**DIRECTIONS FOR THIS TASK:**
Your task is to gather the lines below that hold the string "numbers".

**GIVEN RECORDS:**
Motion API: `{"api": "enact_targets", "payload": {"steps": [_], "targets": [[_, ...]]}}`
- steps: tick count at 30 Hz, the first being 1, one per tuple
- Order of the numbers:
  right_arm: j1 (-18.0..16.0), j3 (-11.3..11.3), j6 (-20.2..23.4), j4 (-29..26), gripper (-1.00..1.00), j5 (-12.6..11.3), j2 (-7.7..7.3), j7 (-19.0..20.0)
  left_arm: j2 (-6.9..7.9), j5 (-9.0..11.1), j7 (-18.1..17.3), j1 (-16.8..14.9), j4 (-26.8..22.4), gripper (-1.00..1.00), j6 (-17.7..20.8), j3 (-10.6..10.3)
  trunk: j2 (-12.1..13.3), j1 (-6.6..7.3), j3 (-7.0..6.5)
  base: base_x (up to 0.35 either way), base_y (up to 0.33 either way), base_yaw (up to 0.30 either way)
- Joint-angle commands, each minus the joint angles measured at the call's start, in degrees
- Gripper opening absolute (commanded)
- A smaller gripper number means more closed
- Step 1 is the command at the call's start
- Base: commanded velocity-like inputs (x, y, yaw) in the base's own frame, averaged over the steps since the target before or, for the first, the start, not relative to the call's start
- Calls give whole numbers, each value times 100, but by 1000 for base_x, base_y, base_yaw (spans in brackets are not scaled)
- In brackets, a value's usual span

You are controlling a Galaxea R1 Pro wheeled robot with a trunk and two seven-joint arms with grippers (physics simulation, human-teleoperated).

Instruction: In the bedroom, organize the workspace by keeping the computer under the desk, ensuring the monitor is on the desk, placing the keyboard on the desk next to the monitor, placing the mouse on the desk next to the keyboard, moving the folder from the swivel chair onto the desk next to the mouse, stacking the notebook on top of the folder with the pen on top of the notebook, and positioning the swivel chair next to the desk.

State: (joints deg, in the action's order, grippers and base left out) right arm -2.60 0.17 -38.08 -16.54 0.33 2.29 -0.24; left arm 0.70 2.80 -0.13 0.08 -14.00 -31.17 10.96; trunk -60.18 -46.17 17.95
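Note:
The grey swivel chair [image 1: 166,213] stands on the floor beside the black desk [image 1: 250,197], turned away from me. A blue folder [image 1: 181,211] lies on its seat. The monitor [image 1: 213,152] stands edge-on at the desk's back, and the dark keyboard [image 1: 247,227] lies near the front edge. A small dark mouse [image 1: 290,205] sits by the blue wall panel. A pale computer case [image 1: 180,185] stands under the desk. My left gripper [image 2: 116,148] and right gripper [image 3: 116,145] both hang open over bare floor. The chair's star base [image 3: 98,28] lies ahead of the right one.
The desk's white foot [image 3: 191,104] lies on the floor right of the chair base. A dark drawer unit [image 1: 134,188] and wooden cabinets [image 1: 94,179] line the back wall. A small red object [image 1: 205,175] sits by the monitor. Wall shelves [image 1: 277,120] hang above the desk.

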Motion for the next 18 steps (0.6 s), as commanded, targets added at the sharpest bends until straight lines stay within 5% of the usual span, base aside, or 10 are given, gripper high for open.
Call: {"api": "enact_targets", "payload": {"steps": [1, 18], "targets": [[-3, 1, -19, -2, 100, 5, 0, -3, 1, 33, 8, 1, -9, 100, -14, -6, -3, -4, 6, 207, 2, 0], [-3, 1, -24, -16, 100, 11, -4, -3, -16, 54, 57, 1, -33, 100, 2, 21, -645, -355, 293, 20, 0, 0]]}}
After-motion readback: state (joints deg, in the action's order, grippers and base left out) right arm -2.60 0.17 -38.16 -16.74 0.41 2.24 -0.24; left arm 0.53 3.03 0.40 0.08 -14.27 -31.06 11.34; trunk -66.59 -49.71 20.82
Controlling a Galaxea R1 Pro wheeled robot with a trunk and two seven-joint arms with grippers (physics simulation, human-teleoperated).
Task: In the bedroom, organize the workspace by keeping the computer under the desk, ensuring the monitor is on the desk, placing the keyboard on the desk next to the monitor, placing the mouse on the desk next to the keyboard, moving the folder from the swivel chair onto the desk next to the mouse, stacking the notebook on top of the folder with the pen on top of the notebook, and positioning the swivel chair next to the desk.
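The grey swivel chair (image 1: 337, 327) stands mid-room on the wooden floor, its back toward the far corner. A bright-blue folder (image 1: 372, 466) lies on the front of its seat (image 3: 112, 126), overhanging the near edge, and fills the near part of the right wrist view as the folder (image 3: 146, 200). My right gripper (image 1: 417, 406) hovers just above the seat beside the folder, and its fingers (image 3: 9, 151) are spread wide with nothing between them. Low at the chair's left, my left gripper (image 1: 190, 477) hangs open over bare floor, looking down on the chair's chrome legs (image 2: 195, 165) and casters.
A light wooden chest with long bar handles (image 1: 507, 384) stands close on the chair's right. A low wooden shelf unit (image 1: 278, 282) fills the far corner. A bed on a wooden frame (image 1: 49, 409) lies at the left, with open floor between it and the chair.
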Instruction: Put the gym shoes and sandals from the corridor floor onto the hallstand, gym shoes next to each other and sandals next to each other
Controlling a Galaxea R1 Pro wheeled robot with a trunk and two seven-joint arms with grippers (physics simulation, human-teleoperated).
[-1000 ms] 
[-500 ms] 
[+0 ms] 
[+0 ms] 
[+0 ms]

**COMPLETED TASK:**
- Order of the numbers:
- Calls give whole numbers, each value times 100, but by 1000 for base_x, base_y, base_yaw (spans in brackets are not scaled)

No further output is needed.